Understanding Software Code Stability using ODC (Orthogonal Defect Classification) and Defect Severity

Understanding Software Code Stability using ODC (Orthogonal Defect Classification) and Defect Severity

In an earlier post here on LinkedIn, I advocated for a defect classification schema that included a category called “Requirements/Design/Code” (“Code” defects hereafter) which I defined as any defect where a code change was made to fix the defect (even if a requirement and/or design element might also have been changed as well, either as a formal change request or not).

In a future post, I’ll talk about how Orthogonal Defect Classification can be used to diffuse SDLC tensions between teams relative to why and how Code defects occur, in addition to productively identifying the right corrective actions for continuous improvement across the entire life cycle.

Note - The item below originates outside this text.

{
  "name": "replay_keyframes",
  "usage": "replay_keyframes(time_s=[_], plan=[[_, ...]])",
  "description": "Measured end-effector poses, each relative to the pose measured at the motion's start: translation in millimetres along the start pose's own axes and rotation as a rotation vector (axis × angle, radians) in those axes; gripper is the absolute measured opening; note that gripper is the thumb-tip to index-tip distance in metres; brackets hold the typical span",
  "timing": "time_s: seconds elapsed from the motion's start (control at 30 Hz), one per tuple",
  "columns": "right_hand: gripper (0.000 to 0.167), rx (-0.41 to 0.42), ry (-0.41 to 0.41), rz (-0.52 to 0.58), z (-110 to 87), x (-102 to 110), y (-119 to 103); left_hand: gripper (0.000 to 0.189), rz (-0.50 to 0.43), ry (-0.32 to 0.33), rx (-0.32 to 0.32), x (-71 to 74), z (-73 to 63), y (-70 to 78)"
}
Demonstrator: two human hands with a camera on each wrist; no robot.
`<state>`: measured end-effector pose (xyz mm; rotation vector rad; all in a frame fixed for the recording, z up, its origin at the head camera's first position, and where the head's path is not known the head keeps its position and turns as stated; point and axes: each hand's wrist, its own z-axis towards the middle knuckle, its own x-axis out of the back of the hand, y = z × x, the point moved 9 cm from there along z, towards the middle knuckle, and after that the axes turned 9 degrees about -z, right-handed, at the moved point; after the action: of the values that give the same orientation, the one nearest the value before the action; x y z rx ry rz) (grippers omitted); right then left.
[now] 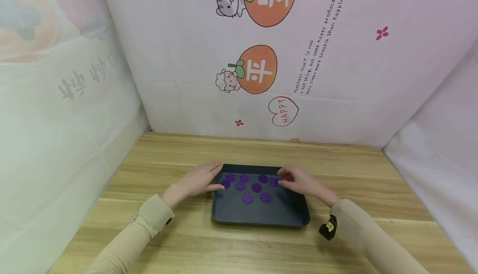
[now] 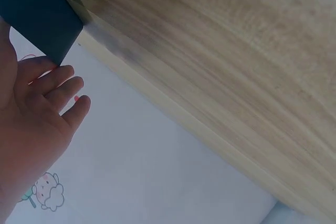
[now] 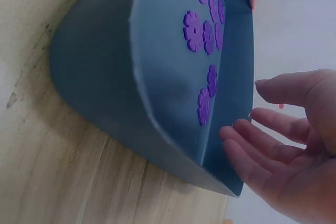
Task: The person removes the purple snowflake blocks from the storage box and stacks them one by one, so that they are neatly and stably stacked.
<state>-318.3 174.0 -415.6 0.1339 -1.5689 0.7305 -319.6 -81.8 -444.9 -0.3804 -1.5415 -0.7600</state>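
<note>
A dark grey rectangular tray [image 1: 261,214] lies on the table, with several purple flower-shaped pieces [image 1: 247,198] spread flat over its floor, mostly in the far half. My left hand [image 1: 201,179] is at the tray's left side, fingers straight along the far left corner and thumb reaching over the rim. In the left wrist view, fingertips meet the tray's edge [image 2: 44,19]. My right hand [image 1: 301,181] hovers over the far right corner, close to one purple piece [image 1: 274,182]. Its fingers [image 3: 262,148] are loosely bent with nothing between them and the thumb.
The wooden table [image 1: 168,241] surrounds the tray on all sides. White printed cloth [image 1: 179,58] hangs behind the table and along both sides. A small black device with a yellow mark [image 1: 328,226] is fixed at the right cuff.
</note>
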Motion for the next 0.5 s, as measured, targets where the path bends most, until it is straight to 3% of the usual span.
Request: replay_keyframes(time_s=[0.23, 0.5], plan=[[0.028, -0.012, -0.037, -0.008, 3.3, -3.8, -2.1, 0.083, 0.061, -0.013, 0.0, -3.1, -0.2, -1.8], [0.028, -0.025, -0.07, -0.011, 7.5, -6.7, -3.3, 0.082, 0.053, -0.011, 0.006, -4.3, -1.0, -3.4]])
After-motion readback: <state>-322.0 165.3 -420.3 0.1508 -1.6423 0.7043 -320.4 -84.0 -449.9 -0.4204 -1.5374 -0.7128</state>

As a first step in that direction, we would start by classifying the kind of Code defect fix made using Orthogonal Defect Classification categories for “Defect Type”, which will provide the basis for a number of follow-on analyses that tell us useful things about what is going well (and not so well) in our SDLC processes. 

The first of these analyses with respect to “Defect Type” is using the defect information to gain insight into the functional stability of the system code being tested. This information, along with a similar analysis of Defect Severity, is useful for providing teams an empirical way to demonstrate to project stakeholders that a software product or system is or is not ready to exit the test phase/move to production.

One of the major advantages to this approach is the common-sense based logic underpinning it. While data scientists may have other much more sophisticated techniques to answer the question is our software really ready for prime time? this method is very easy to model for the non-data scientist working in testing (requiring no special tooling beyond moderate Excel skills), and very easy for potentially more math-challenged business stakeholders to comprehend in making important Go/No Go determinations relative to releasing software into production.

How to Classify Code Defects using ODC:

Below is a summarized version of the ODC “Defect Type” classification schema (available for free download in original form which also includes examples from IBM Research here).  I’ve also augmented the definition information to include some additional important characteristics of these defects:

An Example of a Very Unstable System (Using ODC “Defect Type”):

Below is a fictional representation of a test phase that has the wrong kinds of proportions and trends with respect to system stability. It is not realistic in that, it would be extremely unlikely that any project would survive to the end of the phase without a significant replan if these patterns and trends were materializing, if only because the impact to the defect backlog and the blocking impacts to test progress would almost certainly be too significant to otherwise absorb with normal contingency planning. 

In a real project, the trends measured (shown here as weeks as an example, but they can also be measured in days or months, or any other periodic basis that provides a meaningful way to observe trending over time relative to volumes for the project) would almost certainly not be this extreme or uniform; I created the data in this way to make the interpretive information you should look for as easy as possible to see.

Additionally, this example also assumes functionality to be tested is NOT delivered incrementally over the timeframe measured, but rather is available from Week 1 forward.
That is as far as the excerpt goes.